What you will do: Would you please retype, exactly, the lines of the listing below between the line with "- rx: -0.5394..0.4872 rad" and the line with "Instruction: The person", inclusive?

Dataset extract:
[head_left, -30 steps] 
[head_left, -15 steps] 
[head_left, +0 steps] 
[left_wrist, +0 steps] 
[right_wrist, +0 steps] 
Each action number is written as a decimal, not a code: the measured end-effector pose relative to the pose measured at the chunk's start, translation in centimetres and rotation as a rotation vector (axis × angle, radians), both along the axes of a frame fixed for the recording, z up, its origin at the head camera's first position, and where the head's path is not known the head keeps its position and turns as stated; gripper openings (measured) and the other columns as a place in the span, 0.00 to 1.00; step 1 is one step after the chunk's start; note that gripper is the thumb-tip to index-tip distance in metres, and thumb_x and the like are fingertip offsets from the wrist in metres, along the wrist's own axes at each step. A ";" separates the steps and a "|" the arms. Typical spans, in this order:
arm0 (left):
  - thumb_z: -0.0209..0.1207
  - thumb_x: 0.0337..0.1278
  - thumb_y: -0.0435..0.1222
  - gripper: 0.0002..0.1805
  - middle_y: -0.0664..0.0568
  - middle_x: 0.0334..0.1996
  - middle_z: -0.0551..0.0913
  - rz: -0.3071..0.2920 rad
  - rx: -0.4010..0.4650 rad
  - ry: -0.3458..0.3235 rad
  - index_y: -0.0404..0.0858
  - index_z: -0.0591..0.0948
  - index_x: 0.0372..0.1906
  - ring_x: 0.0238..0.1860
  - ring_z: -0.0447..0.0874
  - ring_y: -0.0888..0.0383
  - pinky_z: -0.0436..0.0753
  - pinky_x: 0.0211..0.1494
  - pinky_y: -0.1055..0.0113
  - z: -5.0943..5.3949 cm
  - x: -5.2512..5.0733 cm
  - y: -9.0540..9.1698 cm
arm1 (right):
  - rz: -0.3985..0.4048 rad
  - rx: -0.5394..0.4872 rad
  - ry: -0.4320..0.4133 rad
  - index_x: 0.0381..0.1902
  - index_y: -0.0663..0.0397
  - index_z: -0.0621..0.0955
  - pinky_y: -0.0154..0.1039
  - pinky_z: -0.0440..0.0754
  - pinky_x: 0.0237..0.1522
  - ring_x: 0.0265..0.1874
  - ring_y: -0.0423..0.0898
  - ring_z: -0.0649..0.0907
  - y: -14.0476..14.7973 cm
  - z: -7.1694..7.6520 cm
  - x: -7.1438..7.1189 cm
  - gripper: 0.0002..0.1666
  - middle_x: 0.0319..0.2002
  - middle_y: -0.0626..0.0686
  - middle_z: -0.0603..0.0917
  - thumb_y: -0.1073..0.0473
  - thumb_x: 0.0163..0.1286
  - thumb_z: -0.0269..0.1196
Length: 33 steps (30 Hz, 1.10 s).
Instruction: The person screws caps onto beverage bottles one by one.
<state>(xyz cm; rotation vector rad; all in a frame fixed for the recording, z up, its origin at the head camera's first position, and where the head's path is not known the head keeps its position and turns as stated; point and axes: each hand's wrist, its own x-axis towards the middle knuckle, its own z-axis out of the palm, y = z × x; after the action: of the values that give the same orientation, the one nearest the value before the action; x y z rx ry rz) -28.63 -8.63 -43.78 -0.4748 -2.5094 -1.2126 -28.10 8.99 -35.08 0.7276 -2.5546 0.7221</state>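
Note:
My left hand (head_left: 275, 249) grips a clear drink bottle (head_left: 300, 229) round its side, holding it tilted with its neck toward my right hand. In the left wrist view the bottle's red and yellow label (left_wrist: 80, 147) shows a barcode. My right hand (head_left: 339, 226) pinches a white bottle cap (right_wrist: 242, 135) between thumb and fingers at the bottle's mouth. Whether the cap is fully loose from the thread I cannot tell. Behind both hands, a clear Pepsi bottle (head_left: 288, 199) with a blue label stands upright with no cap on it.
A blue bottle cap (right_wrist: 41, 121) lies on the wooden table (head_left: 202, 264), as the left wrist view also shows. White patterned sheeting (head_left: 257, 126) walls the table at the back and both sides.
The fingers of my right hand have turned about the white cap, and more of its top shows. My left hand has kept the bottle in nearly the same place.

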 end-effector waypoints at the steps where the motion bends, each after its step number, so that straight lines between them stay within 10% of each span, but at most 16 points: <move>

Exercise answer:
  - rx: -0.5394..0.4872 rad
  - ry: -0.4320..0.4133 rad
  - index_x: 0.0381..0.1902
  - index_y: -0.0663..0.0397
  - index_z: -0.0621..0.0955
  - pinky_y: -0.0154..0.1039
  - pinky_z: -0.0440..0.0754
  - pinky_x: 0.0237..0.1522
  - ring_x: 0.0265..0.1874
  - ring_y: -0.0423..0.0898
  - ring_z: -0.0649..0.0907
  - y: -14.0476..14.7973 cm
  - z: -7.1694..7.6520 cm
  - x: -7.1438..7.1189 cm
  - gripper: 0.0002..0.1666
  - middle_x: 0.0319..0.2002
  - middle_y: -0.0626..0.0686
  - middle_z: -0.0603..0.0917
  - thumb_y: -0.1073..0.0473
  - thumb_x: 0.0163..0.1286
  - thumb_z: -0.0269..0.1196
Length: 33 steps (30 Hz, 1.10 s).
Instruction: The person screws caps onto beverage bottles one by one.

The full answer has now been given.